J’entends le chant d’un coq et constate que le jour est en train de se lever. Enfin. La nuit a été longue. Ou plutôt courte. Je ne sais plus. J’ai dû un peu dormir, mais je me suis réveillé à tant de reprises suite à des cauchemars tous plus horribles les uns que les autres que j’ai perdu le compte du nombre de fois où je me suis assoupi. Et là, j’ai mal à la tête d’avoir si mal profité de ce repos. Il faut dire que personne ne sait exactement en quoi consiste le recyclage et que là, ma bêtise m’y conduit directement et mon cerveau un peu torturé imagine les pires des scénarios. Quand je repense à ma folie d’hier, je n’arrête pas de me dire que j’aurais mieux fait de rester au lit. Non seulement, je me suis grillé auprès du Conseil mais j’ai en plus perdu toute possibilité de vivre ma relation avec Jade. Quel con. J’ai tout gâché. Et c’est surtout ça qui m’empêche de dormir. J’ai juste pensé à l’injustice dont était victime Oliver et j’ai complètement zappé que cela pouvait venir impacter ma relation avec Jade et ma vie tout court. J’aurais dû lui en parler avant d’agir insensément, je suis sûr qu’elle aurait réussi à trouver avec moi des façons plus intelligentes d’agir.

Le début de ma matinée se passe normalement. Pour m’occuper, je fais quelques exercices physiques parmi ceux que le Conseil nous propose de pratiquer afin de nous maintenir en forme. Je me demande comment une Institution aussi portée sur le bien-être et la santé peut également être à l’origine du recyclage de personnes innocentes comme Oliver ou de pratiques frôlant la dictature sur certains aspects. Et heureusement qu’ils n’ont pas encore réussi à lire dans nos pensées, sinon, ça fait longtemps que j’aurais découvert en quoi consiste le recyclage.

Quand on frappe à ma porte, je regarde l’heure. Dix heures dix. Les deux aiguilles me sourient comme si elles voulaient me narguer et je sens des sueurs froides glisser le long de mon dos. Résigné et prêt à affronter mon destin, j’ouvre la porte m’attendant à trouver Marco ou d’autres gardes prêts à m’arrêter, mais je suis surpris de tomber sur Ludwig, le messager des mauvaises nouvelles. Il me remet un courrier officiel contre signature, et je sais que ce n’est pas bon signe, mais j’étais tellement convaincu que c’était la fin, que j’allais me faire recycler, que je suis soulagé en réalité de ne recevoir que ce courrier.

Malcolm,

Suite à la parodie de manifestation dans laquelle tu t’es humilié hier, nous te convoquons à un entretien dans les meilleurs délais. Nous te laissons communiquer un horaire à Ludwig afin que nous puissions nous organiser. Nous sommes très déçus de ton manque de confiance à notre égard et nous te le signifierons en ta présence. Nous écouterons tes explications et prendrons les sanctions en conséquence.
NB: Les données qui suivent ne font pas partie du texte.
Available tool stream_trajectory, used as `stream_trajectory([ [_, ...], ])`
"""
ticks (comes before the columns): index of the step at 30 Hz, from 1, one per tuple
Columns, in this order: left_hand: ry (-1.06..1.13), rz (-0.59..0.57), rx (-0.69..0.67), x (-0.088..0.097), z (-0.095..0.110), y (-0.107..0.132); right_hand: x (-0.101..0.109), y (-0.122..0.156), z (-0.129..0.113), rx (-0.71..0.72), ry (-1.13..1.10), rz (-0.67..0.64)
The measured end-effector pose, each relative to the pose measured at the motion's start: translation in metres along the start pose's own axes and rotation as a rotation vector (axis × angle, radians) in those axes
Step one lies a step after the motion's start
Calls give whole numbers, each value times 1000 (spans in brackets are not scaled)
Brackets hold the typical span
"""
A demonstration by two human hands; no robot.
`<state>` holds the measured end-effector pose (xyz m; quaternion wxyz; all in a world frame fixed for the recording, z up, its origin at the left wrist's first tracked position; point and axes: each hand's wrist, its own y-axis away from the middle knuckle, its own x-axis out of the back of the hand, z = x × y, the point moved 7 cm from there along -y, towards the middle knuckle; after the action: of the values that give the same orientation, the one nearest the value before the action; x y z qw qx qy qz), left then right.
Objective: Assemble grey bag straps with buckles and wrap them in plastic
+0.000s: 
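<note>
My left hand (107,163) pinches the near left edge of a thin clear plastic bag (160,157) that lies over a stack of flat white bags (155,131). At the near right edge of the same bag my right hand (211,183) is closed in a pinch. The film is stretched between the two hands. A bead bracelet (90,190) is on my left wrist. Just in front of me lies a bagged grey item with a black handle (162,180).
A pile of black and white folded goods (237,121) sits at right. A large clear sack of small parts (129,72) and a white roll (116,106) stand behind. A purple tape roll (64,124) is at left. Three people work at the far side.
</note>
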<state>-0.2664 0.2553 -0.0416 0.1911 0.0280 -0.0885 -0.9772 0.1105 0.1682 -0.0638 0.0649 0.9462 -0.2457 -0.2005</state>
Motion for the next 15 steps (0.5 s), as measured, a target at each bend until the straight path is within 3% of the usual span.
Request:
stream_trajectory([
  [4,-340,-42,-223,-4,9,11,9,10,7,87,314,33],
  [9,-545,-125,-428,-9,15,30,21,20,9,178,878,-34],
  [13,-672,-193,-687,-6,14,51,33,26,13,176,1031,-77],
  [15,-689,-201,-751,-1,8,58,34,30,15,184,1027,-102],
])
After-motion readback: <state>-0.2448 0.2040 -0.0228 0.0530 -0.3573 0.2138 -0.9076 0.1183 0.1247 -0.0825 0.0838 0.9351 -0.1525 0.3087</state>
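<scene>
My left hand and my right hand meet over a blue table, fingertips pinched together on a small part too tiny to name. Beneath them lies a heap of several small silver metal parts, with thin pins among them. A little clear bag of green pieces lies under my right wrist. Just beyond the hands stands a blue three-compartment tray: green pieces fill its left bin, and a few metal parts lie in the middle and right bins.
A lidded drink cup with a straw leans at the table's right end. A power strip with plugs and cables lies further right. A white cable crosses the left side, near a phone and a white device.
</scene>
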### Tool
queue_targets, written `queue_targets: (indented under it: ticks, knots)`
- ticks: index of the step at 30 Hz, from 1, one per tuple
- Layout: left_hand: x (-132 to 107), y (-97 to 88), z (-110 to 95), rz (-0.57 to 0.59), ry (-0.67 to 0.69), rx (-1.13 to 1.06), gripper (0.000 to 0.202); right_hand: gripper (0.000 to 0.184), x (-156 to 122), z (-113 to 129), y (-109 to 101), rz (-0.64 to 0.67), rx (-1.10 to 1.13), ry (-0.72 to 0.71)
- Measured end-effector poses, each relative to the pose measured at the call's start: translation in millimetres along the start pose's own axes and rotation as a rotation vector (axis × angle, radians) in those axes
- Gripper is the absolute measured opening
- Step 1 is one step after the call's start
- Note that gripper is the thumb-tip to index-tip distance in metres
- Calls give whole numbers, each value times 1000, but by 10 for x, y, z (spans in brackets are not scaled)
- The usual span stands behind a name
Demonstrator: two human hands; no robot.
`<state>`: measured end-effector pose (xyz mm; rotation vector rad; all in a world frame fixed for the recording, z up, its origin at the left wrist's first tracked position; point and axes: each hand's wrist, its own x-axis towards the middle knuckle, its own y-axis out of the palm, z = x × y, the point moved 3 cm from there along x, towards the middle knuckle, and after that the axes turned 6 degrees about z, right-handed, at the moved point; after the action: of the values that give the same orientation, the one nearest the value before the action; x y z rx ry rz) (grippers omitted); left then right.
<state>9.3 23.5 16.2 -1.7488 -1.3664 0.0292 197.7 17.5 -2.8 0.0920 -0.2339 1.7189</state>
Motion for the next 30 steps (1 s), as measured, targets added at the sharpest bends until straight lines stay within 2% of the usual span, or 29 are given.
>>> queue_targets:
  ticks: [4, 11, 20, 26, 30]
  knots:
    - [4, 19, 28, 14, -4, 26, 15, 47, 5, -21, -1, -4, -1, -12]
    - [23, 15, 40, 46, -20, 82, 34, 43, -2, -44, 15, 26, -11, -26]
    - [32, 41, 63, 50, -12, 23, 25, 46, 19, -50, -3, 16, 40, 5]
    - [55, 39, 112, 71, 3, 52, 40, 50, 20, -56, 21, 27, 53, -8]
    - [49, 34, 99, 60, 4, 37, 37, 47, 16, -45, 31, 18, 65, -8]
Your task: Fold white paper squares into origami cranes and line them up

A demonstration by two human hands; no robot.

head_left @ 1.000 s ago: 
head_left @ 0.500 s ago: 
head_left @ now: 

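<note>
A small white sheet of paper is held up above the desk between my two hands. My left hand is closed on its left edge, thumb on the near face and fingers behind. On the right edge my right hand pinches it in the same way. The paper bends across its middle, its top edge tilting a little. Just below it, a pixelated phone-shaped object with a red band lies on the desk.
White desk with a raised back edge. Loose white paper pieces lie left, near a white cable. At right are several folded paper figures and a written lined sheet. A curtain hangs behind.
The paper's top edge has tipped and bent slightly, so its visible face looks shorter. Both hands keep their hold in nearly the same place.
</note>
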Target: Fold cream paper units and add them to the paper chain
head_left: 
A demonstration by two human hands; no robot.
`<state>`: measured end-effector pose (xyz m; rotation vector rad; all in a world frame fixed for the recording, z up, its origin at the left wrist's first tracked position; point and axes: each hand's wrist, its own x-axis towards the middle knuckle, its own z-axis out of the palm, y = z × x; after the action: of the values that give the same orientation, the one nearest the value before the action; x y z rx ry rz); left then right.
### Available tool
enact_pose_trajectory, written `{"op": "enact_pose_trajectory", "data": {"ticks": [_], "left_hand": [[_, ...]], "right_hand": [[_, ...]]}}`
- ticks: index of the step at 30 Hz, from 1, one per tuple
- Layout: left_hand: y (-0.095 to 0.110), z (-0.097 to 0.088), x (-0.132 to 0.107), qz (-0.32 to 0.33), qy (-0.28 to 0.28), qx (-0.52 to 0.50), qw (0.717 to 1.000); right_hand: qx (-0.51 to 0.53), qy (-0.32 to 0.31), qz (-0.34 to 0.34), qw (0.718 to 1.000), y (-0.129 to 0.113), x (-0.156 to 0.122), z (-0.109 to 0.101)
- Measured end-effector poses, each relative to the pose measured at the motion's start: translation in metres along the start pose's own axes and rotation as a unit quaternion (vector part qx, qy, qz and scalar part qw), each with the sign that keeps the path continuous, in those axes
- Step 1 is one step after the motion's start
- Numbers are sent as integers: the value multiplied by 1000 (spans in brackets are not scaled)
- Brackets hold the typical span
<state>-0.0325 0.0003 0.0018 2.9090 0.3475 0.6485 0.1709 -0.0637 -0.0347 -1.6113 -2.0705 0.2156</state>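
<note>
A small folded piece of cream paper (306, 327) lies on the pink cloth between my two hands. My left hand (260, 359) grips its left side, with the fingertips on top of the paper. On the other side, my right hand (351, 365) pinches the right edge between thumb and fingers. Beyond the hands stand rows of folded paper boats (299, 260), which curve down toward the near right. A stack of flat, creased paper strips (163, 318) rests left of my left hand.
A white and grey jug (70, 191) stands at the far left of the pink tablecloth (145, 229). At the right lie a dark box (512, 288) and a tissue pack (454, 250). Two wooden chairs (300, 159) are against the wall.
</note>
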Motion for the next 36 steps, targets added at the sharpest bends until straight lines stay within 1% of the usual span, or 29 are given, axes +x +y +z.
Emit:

Le courrier, typique de ce qu’ils font, est signé : Les membres du Conseil. Un vrai chef d'œuvre, cette lettre qui reprend toutes leurs règles : l’utilisation du tutoiement, afin d’établir une proximité, même si elle est fictive, les menaces à peine voilées, ma soi-disant liberté vu que je peux choisir l’heure de ma sanction… C’est clair, j’ai franchi des limites que je n’aurais pas dû approcher.

— Dis au Conseil que je serai là à midi pile. Et qu’ils n’oublient pas le déjeuner.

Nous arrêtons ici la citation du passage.